La charge finale fut violente et ponctuée de jets de grenades offensives au bruit caractéristique et lorsque nous pûmes sortir de l’enceinte de la Préfecture, un spectacle de désolation s’offrit à notre vue et une réflexion nous vînt immédiatement à l’esprit : « Comment avait-on pu laisser faire ? »
Aujourd’hui, rien n’a changé. Des recettes de impôts et des sièges de la MSA brûlent, des dégradations affectent les voiries, des tonnes de matériaux (plastiques, palettes, plaques d’amiantes, bidons,…) sont déversés dans les rues. Tout cela aux frais des contribuables.
Trente-cinq ans après les faits que je relate, les agriculteurs, enfin ceux qui croient encore au modèle proposé par la FNSEA et les banques qui repose sur l’endettement et le productivisme (la France est en tête des utilisateurs de pesticides), continuent à chaque crise des cours à casser et à détruire le patrimoine commun et à pénaliser le citoyen lambda avec l’assentiment de fait des pouvoirs publics.
Trente-cinq ans que les élus et les gouvernements successifs s’accusent mutuellement de n’avoir rien fait lorsqu’ils étaient au pouvoir, qui accusent « Bruxelles » ou qui somment aujourd’hui leurs concurrents politiques d’agir vite (point de vue de P. Méhaignerie dans Ouest France du 17/02) alors qu’ils ont toujours caressé dans le sens du poil cet électorat qui vote de moins en moins pour eux et part désormais en bataillons serrés vers le FN.
Trente-cinq ans qu’on présente cette image d’Epinal d’une agriculture respectueuse et qui préserve la nature, immédiatement démentie pas les exactions de ceux qui, empêtrés dans le système syndical et bancaire, ne savent plus comment s’en sortir.
Trente-cinq ans d’élevage intensif hors sol qui favorise la propagation des maladies et l’abattage de troupeaux l’appauvrissement des terres, la pollution de l’eau et la propagation des algues vertes.

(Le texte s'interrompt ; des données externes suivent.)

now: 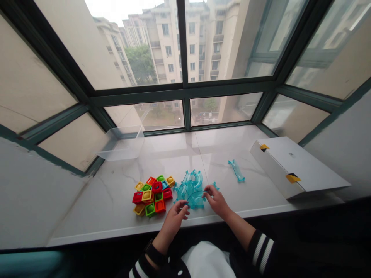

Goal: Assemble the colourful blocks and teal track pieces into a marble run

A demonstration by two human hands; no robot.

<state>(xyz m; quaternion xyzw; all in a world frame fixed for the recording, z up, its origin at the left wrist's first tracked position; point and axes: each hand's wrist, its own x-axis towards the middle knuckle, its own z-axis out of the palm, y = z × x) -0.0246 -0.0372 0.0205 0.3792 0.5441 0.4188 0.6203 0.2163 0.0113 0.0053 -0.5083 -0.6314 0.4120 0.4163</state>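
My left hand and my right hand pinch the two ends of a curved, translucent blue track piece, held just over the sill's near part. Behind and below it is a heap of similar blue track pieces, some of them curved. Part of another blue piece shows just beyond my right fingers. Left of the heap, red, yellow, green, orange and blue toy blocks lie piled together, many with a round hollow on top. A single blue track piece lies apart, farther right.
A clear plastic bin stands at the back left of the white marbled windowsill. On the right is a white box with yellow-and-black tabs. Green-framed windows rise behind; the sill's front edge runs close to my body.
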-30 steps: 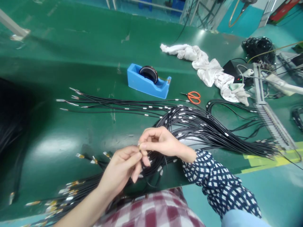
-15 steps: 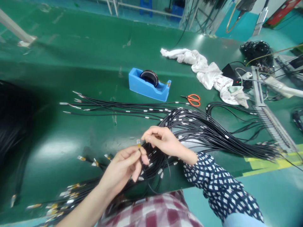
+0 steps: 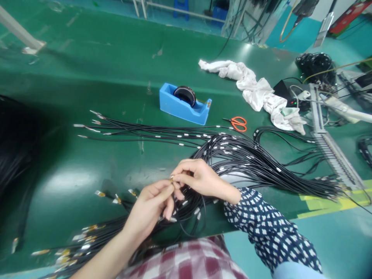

Trente-cinq ans de faillite politique. Lorsqu’on est confronté à une crise industrielle, on parle (un peu) accompagnement, reconversion, indemnisation et si des salariés, d’aventure, se montrent un peu violent ou retiennent un dirigeant d’entreprise pendant 24 heures, le bras armé du maintien de l’ordre et de la justice s’abat sur eux sans trembler : il n’est pas question de laisser faire, alors que pour les exactions de syndicalistes agricoles égarés, on fait preuve d’une grande tolérance pour ne pas dire de laxisme.
Trente-cinq ans que ça dure. J’aimerais bien que chacun prenne enfin ses responsabilités, en particulier la FNSEA, qui sous couvert de protection des agriculteurs, les mène inexorablement à leur perte.